What’s happening: Apple (AAPL), Amazon (AMZN), Facebook (FB) and Alphabet (GOOGL) all reported impressive results on Thursday for the July to September period. Their ability to generate tens of billions of dollars in revenue during a pandemic has made these companies the envy of Wall Street, which predicts Big Tech will continue to benefit from changes to daily life caused by Covid-19.
Expectations are so high for these companies, however, that their stocks are extremely sensitive. Shares of Apple are down 4% in premarket trading, while Facebook and Amazon are off about 1%. Google’s stock is rallying 7%.
Breaking it down:
  • Apple: The iPhone maker reported nearly $65 billion in revenue for the quarter, up 1% from the same period last year and $1 billion ahead of what analysts had expected. But iPhone sales disappointed due to a delay in the release of the iPhone 12, which is expected to drive a wave of new purchases.
  • Facebook: Facebook’s revenue jumped 22% over the previous year to $21.5 billion, also beating analysts’ forecasts. Yet the huge bump in usage that the company experienced early in the pandemic appears to be waning. Daily and monthly active users in the US and Canada, a core market, declined slightly in the third quarter.
  • Amazon: Amazon’s sales grew 37% to $96 billion year-over-year (yes, you read that correctly). Profit increased 197% to more than $6 billion. “There is no doubt that Amazon’s latest results show it continues to be a winner from disruption caused by the pandemic,” Neil Saunders, analyst at GlobalData Retail, told clients.
  • Google: Parent Alphabet reported revenue of $46 billion — a 14% increase from the same period last year. The company made more than $11 billion in profit. The report marks a strong turnaround from the previous quarter, when Alphabet posted its first revenue decline in history as online ad spending dropped in the early days of the pandemic. Between July and September, Google’s advertising revenue jumped nearly 10% year-on-year, with search advertising revenue growing 6.5% and YouTube ad revenue surging 32%.
Big picture: Even if some results aren’t playing as well this morning, on a macro level, tech’s top companies are clearly emerging from a tumultuous economic period with even more clout.
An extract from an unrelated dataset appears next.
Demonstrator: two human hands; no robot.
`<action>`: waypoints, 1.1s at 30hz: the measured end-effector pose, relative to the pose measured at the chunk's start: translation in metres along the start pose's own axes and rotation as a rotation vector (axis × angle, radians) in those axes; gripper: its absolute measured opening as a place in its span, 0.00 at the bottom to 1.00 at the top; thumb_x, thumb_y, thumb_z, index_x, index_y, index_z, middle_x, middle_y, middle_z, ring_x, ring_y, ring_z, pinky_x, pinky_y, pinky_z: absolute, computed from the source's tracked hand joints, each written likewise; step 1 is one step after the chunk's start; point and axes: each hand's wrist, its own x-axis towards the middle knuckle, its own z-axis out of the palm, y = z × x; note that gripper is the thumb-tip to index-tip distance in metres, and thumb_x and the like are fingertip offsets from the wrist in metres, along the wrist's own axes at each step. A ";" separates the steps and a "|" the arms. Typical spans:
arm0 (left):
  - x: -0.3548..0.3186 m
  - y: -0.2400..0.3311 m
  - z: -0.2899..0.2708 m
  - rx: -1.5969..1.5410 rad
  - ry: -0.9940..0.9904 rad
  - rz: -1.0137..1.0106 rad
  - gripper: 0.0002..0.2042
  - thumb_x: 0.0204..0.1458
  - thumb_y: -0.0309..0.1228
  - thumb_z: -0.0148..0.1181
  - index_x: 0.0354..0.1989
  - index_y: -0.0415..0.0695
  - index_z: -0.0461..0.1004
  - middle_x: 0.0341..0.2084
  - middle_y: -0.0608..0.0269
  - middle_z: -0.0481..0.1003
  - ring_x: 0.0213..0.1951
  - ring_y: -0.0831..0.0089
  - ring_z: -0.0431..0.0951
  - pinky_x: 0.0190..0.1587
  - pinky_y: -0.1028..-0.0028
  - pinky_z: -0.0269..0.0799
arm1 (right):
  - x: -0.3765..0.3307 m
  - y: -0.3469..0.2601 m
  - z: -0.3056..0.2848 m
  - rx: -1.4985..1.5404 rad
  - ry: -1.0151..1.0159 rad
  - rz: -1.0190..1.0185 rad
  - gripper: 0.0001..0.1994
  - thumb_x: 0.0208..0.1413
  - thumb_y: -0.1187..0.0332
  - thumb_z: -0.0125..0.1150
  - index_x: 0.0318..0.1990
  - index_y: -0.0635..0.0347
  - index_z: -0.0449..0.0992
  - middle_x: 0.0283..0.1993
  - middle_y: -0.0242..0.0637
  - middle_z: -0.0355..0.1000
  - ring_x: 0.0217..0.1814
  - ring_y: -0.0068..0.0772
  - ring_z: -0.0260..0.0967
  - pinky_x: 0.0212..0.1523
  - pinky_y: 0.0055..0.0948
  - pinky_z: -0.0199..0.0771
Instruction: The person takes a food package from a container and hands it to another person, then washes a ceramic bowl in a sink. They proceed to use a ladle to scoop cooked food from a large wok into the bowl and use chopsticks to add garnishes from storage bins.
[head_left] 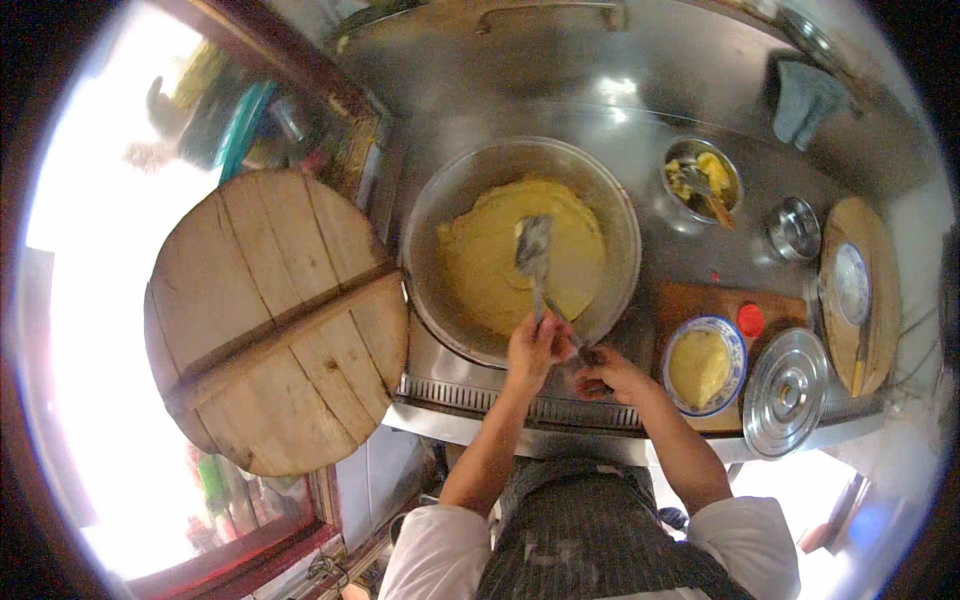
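A wide metal pot (422, 215) in front of me holds a thick yellow mash (475, 250). The blade of a long-handled metal spatula (534, 245) rests on the mash near its middle, smeared with pale residue. Over the near rim of the pot, my left hand (536, 345) is closed round the spatula's shaft. Lower and to the right, my right hand (608, 376) grips the end of the same handle. Just right of that hand, a blue-and-white bowl (735, 340) contains yellow mash.
A round wooden lid (280, 330) with a crossbar stands left of the pot. Farther right are a steel bowl (738, 180) with yellow pieces and a spoon, a small steel bowl (795, 228), a red cap (750, 320), a metal lid (787, 392) and a round wooden board (882, 300).
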 end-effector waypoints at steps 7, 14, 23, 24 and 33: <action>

This helps justify their growing importance to US stock markets, but likely won’t stop warnings that their dominance creates vulnerabilities. (Just think: If Apple were to really tumble, it could take the market down with it.)
On the radar: Strong earnings in a tough environment could also ramp up calls in Washington for greater regulation.
Google’s results are particularly awkward given that the US Justice Department has brought a huge antitrust lawsuit against the company. One has to wonder: Will blockbuster revenue make it harder for Google to argue that it doesn’t have a lock on the search market?

Stocks are set for another choppy session

A volatile week could end with another bumpy trading day.
The latest: US stock futures are lower again after the Dow, S&P 500 and Nasdaq Composite gained ground on Thursday. Concerns about rising Covid-19 cases in North America and Europe have sent the S&P 500 down 4.5% this week, putting the index on track for its second straight month of losses.
One warning sign has been the price of oil. West Texas Intermediate futures, the US benchmark, have shed more than 10% this week, with oil now trading around $36 per barrel.
The worst drop in US oil prices since March reflects growing fears that the demand outlook could be hit by another wave of shutdowns. France and Germany will enact tight new restrictions on Friday and Monday that echo the strict measures taken earlier this year.
“Many nations with high oil consumption across the world are seeing infection levels that they didn’t have even during the first wave,” said Paola Rodriguez-Masiu, senior analyst at Rystad Energy. “Demand will not fall as much as during the pandemic’s first wave as the world is now better prepared, but is sure to take a hit.”
Watch this space: Analysts expect markets to experience a relief rally once a winner emerges in the US presidential election, since that will eliminate a major area of uncertainty. But that outcome may take time given the complexities of tallying votes during a pandemic and a tense political environment. Next week could be turbulent, too.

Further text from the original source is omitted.